The pound to Australian dollar exchange rate has once again come under pressure, falling to its lowest level in a number of weeks. UK jobless claims have increased to their highest level since 1996 as the Coronavirus crisis continues to adversely impact global economies. April was the first full month of lockdown and yesterday’s figure was a real cause for concern.
According to the Office for National Statistics, the claimant count rose by over 850,000, which is an increase of almost 70%. What is interesting to note that these figures do not include those on furlough so in theory the figure could be a much larger amount with those included.
The data release came out worse than expected which caused the pound to lose some of its early month gains against the euro. Indeed, Sterling Australian dollar exchange rates fell in to the 1.88 territory during yesterday’s trading session. Job vacancies were also hit badly with only 637,000 vacancies during the period between February and April.
Up until the pandemic outbreak, the UK jobs market was performing historically very well. The first quarter of 2020 showed a fall to just 3.9% unemployment. Employment also came out much higher than expected during this period with 211,000 new jobs created.
However, with the lockdown still in place and many people in the UK out of work or furloughed I think we could see further bad news for the unemployment figures during this uncertain period.
However, in terms of the impact upon the pound although we saw a brief fall for GBPAUD exchange rates as everywhere appears to be struggling so the bad news appears to be cancelling each other out.
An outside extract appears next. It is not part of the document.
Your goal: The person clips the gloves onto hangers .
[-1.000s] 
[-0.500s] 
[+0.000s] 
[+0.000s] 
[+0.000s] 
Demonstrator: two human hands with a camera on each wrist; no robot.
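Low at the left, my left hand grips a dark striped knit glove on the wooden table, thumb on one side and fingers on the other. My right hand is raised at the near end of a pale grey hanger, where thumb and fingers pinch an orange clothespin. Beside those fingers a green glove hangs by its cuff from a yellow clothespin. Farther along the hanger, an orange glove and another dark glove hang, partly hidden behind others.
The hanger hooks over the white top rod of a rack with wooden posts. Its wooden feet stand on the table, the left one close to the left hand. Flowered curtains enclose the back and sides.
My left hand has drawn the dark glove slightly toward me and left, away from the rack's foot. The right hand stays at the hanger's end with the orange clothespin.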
Sterling Under Pressure in May
Sterling made the headlines yesterday following a report in the Financial Times which labelled the pound the ‘worst performing currency in May’ in a table which featured the G10 nations. The impact of the pandemic has clearly been a factor but news of the Brexit deal is also now beginning to surface.
The pound to euro exchange rate hit its lowest level yesterday since the end of March and the GBPUSD exchange rate also hit its lowest rate to buy US dollars with pounds since 27th March.
The UK and the European Union appear to once again be at loggerheads with one another. The UK appears to want to scrap all levies on £30bn worth of imports with the ‘Most Favoured Nation tariff regime’. This will be used as part of the process during the period until the end of the year until it has created new trade agreements.
Currently, according to the Department of Trade and Industry 47% of trade is tariff free for the UK which works out at approximately £30bn.
Sterling at Lowest Level vs the Australian Dollar Since October 2019
Overnight, the GBPAUD exchange rate dropped in to the 1.86 levels which is the lowest level since October 2019 which is great news for anyone looking to convert Australian dollars into pounds at the moment.
However, one major concern for the Australian economy is that of the unemployment market which has been adversely affected. According to the Australian Bureau of Statistics between mid-March and the beginning of May 7.3% of jobs have been lost which equates to approximately 900,000 across Australia. Australia also appears for once to be challenging China. They have joined more than 120 countries to create an independent inquiry into the outbreak of the Coronavirus.
Last night the Reserve Bank of Australia released their latest set of meeting minutes. The Central Bank appeared to be adopting a wait and see approach before intervening again and this helped to strengthen the Australian dollar overnight against the pound.
As we come towards the end of the week on Friday the UK releases the latest set of UK Retail Sales data as well as Public Sector Net Borrowing. Retail Sales are expected to show a fall of over 16% during April so this could cause the pound to wobble at the end of the week especially if the economic data comes out worse than expected.